Task prompt = Copy out only the lines running from the one that contains "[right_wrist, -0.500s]" through the end of the listing. Pictures stay out.
--- START ---
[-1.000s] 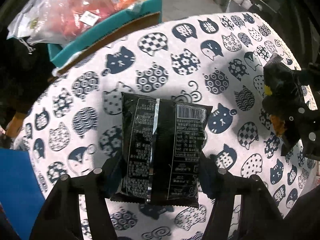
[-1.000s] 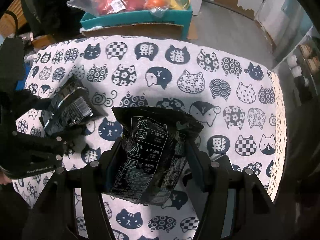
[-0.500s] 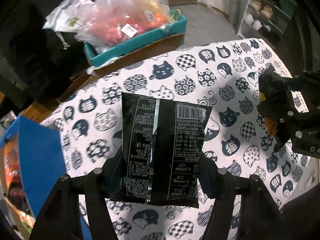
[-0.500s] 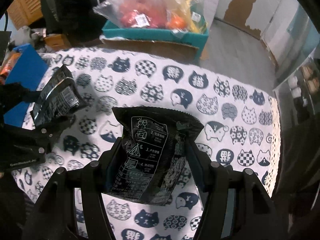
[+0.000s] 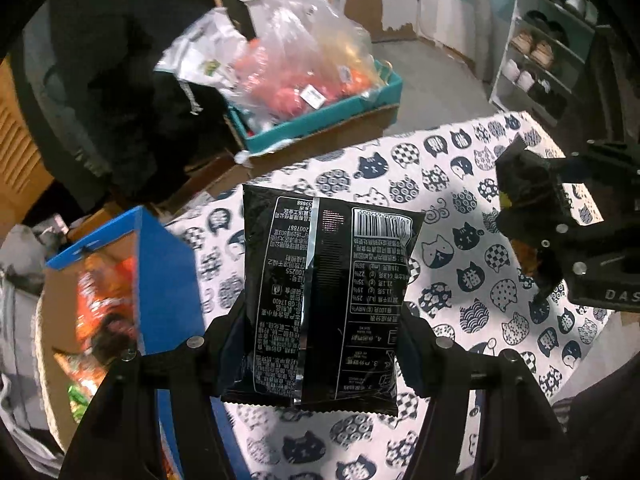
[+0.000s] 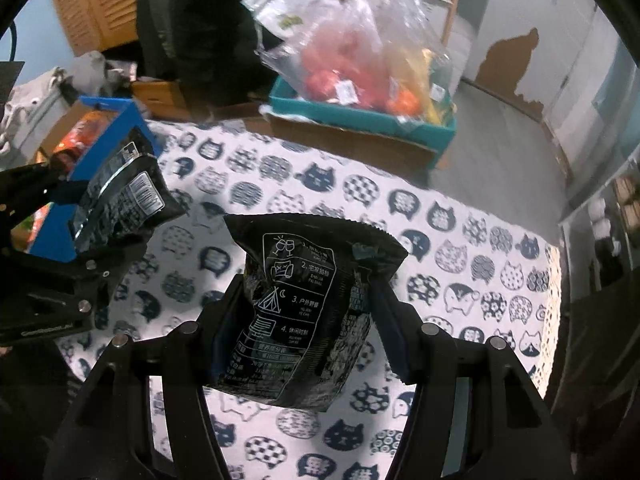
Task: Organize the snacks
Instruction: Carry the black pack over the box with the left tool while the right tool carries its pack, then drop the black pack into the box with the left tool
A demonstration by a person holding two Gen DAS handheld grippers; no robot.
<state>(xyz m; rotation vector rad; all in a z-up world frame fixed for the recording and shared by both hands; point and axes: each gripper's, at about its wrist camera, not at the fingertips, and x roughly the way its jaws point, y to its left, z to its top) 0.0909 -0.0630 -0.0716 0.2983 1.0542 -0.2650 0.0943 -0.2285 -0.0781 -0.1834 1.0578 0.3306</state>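
Left gripper (image 5: 320, 344) clamps black packet (image 5: 326, 300), right gripper (image 6: 296, 332) clamps crumpled packet (image 6: 304, 320), both above cat-print cloth (image 6: 460, 248); blue box (image 5: 160, 272) at left.

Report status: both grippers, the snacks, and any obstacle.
Left gripper shut on black packet. Right gripper shut on crumpled packet. Both clear above the cat cloth. Blue box at left, path open.
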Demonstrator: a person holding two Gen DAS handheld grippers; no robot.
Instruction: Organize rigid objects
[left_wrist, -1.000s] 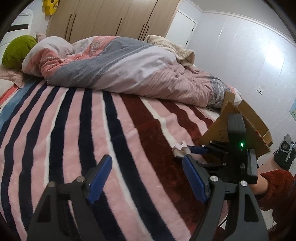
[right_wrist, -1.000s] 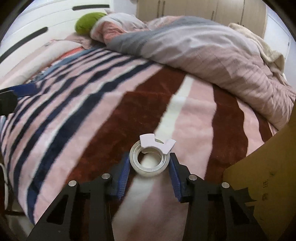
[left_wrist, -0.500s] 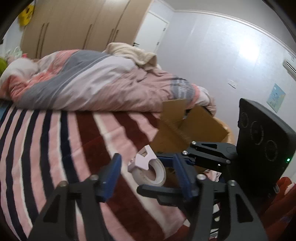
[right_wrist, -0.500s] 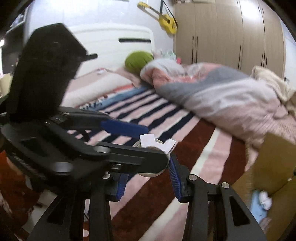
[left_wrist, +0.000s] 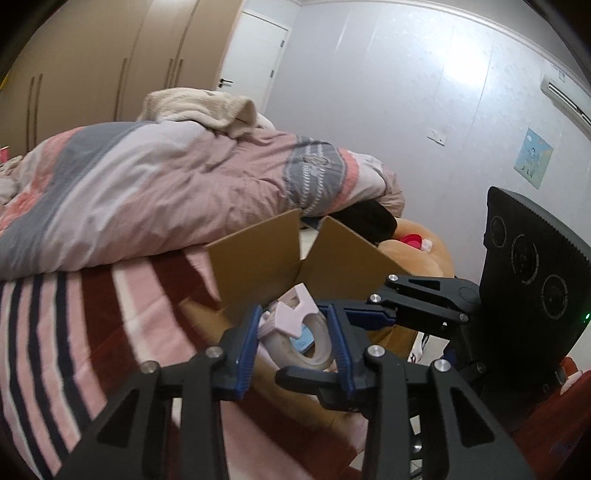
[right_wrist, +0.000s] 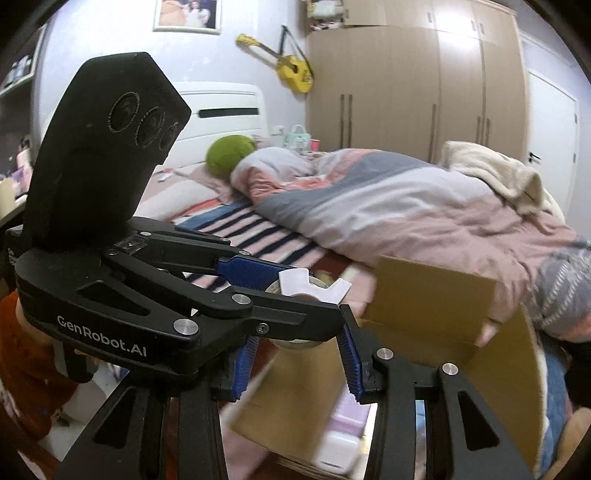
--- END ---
Reply =
[right_wrist, -0.500s] 
[left_wrist, +0.000s] 
[right_wrist, +0.000s] 

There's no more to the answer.